Heavy rain, which began in the wee hours of Saturday created problems for the residents of low-lying localities of Rawalpindi as all streets and roads were inundated with rainwater due to poor drainage and sanitation system.
Rainwater inundated low-lying areas particularly Nadeem Colony, Raheemabad and Arya Mohallah, Javed Colony, Jehangir Road, Muslim Town and Sadiqabad as well as Dhoke Ratta, Ratta Amral, Afandi Colony, Dhoke Najju Jamia Masjid Road, Bohar Bazaar, Banni Chowk, Rehmatabad, Akhtarabad, Amarpura, Dhoke Elahi Bakhsh, Kohati Bazaar, Zia-ul-Haq Colony and Dhoke Hasu forcing their dwellers to clear water out of their homes amid fear of floods. The rain started at 5 a.m. and continued till 12 in the noon.

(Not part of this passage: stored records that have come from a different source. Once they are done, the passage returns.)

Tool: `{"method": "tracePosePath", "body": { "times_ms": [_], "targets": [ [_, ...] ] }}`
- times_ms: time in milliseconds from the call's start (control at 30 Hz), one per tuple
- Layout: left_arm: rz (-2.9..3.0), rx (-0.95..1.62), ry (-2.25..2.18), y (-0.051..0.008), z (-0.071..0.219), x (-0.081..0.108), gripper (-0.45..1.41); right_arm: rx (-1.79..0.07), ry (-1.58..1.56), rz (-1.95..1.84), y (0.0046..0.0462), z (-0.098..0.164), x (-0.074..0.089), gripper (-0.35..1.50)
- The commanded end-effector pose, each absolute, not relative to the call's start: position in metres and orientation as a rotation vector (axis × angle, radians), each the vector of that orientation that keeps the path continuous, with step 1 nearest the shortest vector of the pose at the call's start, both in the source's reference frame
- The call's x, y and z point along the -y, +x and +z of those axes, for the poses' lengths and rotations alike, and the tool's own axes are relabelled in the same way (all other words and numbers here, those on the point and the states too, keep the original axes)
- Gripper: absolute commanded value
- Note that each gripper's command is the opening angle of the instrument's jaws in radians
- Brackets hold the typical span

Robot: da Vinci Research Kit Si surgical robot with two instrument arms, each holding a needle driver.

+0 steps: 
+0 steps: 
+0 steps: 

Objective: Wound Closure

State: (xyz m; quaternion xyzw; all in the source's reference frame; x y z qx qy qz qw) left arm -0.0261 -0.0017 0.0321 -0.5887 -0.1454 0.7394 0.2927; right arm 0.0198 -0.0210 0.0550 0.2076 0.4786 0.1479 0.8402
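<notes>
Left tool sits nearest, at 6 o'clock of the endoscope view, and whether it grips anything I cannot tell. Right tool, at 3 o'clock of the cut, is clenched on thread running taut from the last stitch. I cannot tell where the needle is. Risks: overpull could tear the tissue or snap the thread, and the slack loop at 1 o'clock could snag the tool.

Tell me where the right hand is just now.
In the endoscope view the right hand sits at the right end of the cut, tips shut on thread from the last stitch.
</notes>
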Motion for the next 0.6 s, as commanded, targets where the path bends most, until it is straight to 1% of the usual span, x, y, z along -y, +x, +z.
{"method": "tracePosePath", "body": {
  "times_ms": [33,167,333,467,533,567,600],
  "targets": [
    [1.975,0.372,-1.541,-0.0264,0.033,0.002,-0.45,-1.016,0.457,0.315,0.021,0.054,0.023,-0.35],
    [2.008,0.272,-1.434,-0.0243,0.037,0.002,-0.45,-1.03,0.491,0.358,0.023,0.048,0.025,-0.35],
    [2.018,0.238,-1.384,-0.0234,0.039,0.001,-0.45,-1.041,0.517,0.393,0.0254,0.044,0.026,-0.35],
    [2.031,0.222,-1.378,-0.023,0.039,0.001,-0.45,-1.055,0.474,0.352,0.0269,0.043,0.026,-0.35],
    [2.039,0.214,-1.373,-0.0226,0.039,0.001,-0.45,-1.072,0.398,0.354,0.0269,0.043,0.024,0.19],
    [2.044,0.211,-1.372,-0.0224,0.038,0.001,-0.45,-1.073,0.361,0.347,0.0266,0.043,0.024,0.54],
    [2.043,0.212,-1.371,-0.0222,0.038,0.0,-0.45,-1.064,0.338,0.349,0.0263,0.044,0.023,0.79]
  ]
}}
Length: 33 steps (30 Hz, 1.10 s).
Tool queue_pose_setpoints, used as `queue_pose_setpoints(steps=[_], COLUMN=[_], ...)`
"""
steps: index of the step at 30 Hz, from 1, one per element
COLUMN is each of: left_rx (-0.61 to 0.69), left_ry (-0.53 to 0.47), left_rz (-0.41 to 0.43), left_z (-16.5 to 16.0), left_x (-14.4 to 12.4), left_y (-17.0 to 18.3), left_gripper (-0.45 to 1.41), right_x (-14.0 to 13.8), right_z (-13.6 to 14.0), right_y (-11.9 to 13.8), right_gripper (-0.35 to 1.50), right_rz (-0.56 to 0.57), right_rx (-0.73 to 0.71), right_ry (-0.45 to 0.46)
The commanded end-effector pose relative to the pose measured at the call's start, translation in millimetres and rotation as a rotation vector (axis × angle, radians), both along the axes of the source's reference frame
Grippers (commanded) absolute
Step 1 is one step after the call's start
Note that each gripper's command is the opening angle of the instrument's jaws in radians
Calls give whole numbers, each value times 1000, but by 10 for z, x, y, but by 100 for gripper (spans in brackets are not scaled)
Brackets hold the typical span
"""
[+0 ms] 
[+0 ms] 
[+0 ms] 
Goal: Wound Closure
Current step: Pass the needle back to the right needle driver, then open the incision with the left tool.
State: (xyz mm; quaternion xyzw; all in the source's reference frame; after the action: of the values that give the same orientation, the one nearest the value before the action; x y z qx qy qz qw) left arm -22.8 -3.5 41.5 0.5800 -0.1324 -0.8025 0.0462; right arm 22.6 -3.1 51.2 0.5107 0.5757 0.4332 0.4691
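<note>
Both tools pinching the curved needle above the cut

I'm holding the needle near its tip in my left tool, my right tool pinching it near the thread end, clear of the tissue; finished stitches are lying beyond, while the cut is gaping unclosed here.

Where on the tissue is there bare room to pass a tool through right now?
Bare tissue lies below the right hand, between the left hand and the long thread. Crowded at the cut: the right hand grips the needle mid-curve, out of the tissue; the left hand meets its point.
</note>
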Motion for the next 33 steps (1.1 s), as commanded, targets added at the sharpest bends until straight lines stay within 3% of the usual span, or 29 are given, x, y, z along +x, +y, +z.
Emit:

According to the Pakistan Meteorological Department, Rawalpindi, received 48-millimetre rain whereas Islamabad received 47-millimetre rain. More rain is expected in twin cities during the next 48 hours.
City district administration, civil defence department and Rescue 1122 remained on high alert to deal with emergency situation.
The continuous spells of rain exposed the city district government’s claims of clearing the hurdles in nullahs and drains for the smooth flow of water. The sewerage system in downtown and the area adjacent to Nullah Leh were choked and the water accumulated at various places due to blockage of small drains passing through these low-lying localities.
Talking to ‘The News’, District Officer (DO) Civil Defence Tayammam Raza said that down town localities were mostly affected due to heavy rain. “Most of small nullahs pass through these low-lying localities, but unfortunately the municipal department failed to desilt them properly. All of them were choked and it inundated streets and houses during rain,” he added.
District Flood In-charge Saif Anwar Jappa said: “We have set up 10 flood relief camps in the city to monitor and deal with any untoward situation. We are in touch with the Water and Sewerage Agency (Wasa) for clearing rainwater from low-lying areas.”
Talking to ‘The News’, Ahmed Mukhtar, a resident of Nadeem Colony, said that the concerned authorities should improve the sewerage system of the city. “Our routine activities come to a standstill because of choked gutters in streets,” he added.
Bushra Kiani, a resident of Zia-ul-Haq Colony, said that the rain created difficulties for them, as rainwater entered into their house because of choked sewerage lines and resultant backflow of small nullahs. “Rainwater destroyed several valuables in my house. We are still busy in removing rainwater from our house,” she complained.
Moti Bazaar shopkeepers said that rainwater gushed into their shops and damaged their goods. “Every year, we face great difficulties in monsoon,” they said.
Abdus Samad of Nadeem Colony while taking shelter in upper storey of his house said that huge funds are allocated to the civic body by the concerned government in Punjab for work on small channels of Nullah Leh. However, the authorities do not spend even a single penny for cleaning the garbage, which blocks water flow in Nullah Leh.
According to Wasa spokesman, Deputy Director Umar Farooq, the rainwater in Nullah Leh remained at low level due to desilting and dredging work carried out by Wasa through its own resources that the Nullah Leh did not play any havoc of floods.
He advised the people to contact on 5554071 to approach Wasa to get water suction pumps in case water enters their houses and remain accumulated for hours. Wasa staff would reach the affected places and remove water through water suction machines, Umar Farooq assured.
Similarly, according to Umar Farooq, the level of water in Rawal Dam also increased by more than four feet. Before Saturday rains, the level of water in Rawal Dam was recorded 1031 feet and after the heavy down pour, the level rose to 1035 feet in the dam.
The total capacity of Rawal Dam is 1052 feet. More rains would further improve the level of water in Rawal Dam, he said. Moreover, the underground water level also showed improvement in most parts of the city, he claimed.
In Cantonment, areas like Girja Colony, Dhoke Chiraghdin and People’s Colony were affected by heavy rains. In these localities, due to choked and poor drainage system, rainwater accumulated on street and roads by more than three feet level, which also gushed into small houses, affecting their dwellers.